((
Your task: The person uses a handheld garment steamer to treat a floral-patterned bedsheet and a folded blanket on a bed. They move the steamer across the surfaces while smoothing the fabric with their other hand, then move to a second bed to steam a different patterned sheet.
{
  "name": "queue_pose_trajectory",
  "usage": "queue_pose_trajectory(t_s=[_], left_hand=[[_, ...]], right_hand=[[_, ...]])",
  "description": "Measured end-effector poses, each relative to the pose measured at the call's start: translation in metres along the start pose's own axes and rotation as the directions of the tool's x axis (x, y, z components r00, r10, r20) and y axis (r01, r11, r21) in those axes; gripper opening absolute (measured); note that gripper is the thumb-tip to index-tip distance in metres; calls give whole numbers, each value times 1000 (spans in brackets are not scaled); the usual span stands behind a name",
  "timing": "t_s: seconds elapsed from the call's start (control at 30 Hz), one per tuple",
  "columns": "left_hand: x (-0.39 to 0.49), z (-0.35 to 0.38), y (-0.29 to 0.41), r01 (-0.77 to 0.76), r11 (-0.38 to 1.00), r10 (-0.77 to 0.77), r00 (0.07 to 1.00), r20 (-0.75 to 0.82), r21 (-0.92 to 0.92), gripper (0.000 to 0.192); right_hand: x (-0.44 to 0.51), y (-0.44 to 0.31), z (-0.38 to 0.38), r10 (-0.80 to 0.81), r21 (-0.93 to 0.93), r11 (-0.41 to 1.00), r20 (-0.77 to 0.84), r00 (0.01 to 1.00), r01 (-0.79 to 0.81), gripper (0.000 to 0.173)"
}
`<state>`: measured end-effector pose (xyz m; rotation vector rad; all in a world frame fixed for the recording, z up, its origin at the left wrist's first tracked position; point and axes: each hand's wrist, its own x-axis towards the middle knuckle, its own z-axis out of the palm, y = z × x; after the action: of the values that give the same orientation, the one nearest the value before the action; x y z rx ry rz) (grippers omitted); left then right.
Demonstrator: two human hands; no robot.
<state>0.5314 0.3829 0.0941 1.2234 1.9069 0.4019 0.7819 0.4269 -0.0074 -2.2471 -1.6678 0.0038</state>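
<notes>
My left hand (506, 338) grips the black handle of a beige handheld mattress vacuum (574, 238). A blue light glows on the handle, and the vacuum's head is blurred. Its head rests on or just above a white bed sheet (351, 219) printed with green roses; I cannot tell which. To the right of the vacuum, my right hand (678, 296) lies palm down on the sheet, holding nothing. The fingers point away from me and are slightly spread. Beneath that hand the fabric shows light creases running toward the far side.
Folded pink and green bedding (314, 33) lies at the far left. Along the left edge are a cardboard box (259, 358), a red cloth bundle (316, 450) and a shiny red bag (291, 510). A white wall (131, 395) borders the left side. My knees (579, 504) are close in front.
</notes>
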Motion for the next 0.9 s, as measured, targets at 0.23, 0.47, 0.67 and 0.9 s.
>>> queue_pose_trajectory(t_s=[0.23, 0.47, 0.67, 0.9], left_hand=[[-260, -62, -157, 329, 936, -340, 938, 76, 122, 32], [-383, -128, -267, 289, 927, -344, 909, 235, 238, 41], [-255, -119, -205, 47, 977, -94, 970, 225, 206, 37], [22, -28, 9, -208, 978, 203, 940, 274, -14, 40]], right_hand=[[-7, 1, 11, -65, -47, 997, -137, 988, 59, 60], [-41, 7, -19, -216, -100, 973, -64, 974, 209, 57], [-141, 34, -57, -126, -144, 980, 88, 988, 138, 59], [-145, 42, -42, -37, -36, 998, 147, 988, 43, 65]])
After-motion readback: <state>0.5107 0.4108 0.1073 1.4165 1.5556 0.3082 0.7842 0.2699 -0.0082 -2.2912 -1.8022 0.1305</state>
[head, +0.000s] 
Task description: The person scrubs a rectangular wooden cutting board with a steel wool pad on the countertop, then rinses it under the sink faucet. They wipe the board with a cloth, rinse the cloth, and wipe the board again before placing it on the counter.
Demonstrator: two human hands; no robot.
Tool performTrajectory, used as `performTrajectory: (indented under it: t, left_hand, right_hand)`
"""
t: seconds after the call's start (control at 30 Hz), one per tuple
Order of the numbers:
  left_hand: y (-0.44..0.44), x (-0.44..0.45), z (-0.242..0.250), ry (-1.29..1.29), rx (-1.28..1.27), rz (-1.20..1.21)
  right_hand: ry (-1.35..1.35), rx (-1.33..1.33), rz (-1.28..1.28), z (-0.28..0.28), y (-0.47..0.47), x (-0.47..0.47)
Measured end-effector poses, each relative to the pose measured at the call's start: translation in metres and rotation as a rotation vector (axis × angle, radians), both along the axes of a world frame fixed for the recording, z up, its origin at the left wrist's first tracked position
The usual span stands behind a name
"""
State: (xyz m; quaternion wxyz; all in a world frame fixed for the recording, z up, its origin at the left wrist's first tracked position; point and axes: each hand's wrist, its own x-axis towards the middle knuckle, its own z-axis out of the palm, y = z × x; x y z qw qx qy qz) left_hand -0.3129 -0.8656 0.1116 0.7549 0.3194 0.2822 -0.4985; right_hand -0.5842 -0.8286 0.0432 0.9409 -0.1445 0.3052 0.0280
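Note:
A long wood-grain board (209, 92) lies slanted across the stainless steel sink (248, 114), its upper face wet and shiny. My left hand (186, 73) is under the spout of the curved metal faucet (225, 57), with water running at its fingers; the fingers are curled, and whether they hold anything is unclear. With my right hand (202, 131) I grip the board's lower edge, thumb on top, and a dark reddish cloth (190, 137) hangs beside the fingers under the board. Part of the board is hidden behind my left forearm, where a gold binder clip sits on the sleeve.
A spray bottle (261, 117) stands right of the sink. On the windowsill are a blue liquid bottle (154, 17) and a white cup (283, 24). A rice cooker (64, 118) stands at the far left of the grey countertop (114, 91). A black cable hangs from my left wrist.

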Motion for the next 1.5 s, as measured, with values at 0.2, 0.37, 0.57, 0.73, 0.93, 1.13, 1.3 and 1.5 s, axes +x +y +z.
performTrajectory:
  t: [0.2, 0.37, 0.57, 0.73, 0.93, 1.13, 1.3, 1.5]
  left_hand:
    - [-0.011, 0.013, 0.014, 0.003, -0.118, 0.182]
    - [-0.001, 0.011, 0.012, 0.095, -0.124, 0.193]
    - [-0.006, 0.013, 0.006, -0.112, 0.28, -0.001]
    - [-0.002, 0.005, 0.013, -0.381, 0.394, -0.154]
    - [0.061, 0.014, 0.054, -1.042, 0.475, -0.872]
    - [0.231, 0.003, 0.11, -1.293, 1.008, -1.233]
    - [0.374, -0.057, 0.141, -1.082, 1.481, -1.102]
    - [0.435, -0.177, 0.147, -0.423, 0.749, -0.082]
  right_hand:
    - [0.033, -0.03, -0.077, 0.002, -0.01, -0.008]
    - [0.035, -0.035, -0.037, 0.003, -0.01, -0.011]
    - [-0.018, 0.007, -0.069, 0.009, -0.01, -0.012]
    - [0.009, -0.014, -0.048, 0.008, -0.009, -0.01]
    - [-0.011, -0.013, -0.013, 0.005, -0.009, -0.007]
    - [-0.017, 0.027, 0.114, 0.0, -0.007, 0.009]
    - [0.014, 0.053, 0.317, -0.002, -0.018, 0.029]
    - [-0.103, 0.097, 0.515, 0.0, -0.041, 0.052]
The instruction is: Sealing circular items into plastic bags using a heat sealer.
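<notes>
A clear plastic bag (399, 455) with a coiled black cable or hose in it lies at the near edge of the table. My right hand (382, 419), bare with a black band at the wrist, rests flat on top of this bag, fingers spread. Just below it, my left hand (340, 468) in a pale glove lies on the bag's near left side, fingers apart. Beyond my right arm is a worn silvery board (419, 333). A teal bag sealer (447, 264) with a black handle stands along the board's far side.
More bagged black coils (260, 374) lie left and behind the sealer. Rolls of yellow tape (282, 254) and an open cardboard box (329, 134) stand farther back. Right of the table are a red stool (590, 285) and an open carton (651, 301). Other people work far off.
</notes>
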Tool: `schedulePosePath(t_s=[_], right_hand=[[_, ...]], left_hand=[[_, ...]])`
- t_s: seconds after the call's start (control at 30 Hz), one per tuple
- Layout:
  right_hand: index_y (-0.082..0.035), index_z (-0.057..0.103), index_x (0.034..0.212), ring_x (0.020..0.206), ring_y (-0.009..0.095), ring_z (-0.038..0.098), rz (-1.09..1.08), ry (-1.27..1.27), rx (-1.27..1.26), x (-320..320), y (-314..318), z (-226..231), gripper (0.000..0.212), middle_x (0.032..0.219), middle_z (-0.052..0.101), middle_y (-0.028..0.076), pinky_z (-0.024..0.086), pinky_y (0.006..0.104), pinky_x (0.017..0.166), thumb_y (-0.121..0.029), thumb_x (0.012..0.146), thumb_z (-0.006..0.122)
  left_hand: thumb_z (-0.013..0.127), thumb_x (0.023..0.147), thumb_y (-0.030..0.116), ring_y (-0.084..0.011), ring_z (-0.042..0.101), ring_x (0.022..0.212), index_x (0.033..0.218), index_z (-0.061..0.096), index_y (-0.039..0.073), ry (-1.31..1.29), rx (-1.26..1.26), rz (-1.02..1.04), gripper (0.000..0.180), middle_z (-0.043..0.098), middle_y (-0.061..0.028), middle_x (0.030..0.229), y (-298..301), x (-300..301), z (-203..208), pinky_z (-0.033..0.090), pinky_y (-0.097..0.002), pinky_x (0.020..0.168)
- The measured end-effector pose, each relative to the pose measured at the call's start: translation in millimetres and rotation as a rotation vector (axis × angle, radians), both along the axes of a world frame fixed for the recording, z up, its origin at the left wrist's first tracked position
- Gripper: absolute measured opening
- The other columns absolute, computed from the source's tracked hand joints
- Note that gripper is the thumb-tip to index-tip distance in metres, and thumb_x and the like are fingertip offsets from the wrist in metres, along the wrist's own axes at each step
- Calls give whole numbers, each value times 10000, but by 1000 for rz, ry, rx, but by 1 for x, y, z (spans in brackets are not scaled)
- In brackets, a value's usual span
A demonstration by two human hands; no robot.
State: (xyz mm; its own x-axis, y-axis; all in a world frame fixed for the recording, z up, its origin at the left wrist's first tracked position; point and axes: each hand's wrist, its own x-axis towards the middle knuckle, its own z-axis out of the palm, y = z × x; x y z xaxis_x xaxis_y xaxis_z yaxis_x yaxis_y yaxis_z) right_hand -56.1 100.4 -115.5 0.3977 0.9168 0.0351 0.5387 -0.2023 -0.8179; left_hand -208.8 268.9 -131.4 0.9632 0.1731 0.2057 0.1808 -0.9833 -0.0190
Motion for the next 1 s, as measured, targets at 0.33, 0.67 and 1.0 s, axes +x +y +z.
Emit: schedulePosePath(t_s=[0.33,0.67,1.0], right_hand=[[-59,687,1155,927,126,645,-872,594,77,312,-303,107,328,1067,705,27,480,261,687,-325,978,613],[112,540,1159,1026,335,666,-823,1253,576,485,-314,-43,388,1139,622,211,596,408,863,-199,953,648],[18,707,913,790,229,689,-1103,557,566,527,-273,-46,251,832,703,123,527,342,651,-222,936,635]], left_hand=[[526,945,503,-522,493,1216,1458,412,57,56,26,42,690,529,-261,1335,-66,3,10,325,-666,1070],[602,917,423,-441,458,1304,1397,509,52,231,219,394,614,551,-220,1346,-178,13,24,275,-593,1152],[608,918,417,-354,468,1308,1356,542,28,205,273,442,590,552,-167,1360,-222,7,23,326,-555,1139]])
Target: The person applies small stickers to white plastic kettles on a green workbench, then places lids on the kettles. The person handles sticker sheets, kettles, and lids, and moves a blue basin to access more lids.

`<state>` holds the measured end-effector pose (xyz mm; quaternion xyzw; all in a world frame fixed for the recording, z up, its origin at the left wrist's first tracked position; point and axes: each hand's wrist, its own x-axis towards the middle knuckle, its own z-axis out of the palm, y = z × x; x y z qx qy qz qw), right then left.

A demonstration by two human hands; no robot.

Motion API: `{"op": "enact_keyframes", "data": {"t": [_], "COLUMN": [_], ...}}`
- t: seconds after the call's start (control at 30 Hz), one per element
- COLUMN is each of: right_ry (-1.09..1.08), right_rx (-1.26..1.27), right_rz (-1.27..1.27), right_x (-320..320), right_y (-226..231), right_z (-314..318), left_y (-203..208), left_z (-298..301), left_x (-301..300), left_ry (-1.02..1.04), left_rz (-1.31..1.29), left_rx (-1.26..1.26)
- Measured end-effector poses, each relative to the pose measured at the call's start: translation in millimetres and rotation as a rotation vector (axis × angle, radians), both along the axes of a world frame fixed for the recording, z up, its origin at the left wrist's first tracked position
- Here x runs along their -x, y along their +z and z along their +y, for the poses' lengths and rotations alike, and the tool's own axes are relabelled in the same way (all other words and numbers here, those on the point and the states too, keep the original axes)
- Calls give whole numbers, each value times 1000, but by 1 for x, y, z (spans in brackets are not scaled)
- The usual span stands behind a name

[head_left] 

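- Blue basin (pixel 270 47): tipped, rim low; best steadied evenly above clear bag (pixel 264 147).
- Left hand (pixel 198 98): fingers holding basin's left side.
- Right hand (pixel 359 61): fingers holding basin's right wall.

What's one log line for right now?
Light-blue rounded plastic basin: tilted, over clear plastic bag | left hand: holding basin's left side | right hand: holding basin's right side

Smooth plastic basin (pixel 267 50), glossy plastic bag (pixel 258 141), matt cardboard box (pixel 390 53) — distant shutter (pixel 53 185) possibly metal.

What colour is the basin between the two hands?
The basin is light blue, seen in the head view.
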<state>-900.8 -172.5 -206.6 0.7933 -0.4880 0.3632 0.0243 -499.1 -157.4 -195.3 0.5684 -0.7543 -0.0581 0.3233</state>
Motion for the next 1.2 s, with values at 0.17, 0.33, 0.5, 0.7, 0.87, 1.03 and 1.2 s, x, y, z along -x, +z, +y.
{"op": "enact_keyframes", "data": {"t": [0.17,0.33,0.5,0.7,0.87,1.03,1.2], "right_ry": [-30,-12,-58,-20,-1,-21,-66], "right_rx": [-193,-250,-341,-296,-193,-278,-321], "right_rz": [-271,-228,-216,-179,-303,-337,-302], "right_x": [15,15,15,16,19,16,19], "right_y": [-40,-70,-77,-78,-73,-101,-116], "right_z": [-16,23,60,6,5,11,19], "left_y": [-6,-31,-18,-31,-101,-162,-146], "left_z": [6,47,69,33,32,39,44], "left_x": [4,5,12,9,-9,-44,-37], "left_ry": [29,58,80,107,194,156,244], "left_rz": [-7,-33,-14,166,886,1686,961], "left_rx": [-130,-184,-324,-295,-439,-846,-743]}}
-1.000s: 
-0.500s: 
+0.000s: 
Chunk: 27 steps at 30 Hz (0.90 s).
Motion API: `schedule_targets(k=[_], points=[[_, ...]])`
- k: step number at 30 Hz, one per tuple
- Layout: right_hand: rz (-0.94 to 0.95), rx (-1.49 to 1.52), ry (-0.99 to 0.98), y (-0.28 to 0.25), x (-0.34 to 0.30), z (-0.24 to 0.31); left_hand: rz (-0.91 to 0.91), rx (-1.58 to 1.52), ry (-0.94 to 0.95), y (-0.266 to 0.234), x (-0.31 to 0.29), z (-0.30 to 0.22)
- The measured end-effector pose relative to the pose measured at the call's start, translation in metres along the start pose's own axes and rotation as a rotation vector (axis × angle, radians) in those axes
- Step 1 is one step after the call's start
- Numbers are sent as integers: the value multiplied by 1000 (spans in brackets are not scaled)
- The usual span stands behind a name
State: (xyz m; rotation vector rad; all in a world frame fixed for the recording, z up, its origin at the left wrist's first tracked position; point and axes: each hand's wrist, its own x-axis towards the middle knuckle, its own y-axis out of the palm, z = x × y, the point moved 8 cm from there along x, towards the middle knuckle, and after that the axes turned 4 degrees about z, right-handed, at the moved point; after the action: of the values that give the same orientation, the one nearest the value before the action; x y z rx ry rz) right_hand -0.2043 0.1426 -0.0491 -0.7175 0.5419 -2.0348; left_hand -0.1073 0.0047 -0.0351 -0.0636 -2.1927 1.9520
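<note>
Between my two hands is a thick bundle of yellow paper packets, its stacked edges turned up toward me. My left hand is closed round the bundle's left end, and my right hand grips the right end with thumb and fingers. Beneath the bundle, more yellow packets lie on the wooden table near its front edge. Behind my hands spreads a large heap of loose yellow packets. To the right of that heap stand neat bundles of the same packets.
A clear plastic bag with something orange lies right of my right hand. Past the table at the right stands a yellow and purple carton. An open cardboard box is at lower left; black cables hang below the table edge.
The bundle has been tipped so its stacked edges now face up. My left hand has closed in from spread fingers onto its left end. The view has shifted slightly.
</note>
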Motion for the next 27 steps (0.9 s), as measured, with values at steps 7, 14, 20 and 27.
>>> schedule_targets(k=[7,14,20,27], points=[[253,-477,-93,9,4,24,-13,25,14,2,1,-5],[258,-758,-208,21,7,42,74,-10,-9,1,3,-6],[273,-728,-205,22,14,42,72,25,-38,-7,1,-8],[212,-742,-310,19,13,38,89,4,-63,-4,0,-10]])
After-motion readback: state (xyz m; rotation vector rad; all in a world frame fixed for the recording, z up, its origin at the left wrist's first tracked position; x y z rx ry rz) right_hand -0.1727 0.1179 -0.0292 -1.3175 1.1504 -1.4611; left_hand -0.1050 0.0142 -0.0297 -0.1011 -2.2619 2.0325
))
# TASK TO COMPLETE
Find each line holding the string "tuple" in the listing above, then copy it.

# EXERCISE RESULT
  "timing": "t_s: seconds elapsed from the call's start (control at 30 Hz), one per tuple",
t: seconds after the call's start (control at 30 Hz), one per tuple
- t_s: seconds after the call's start (control at 30 Hz), one per tuple
- k: step number at 30 Hz, one per tuple

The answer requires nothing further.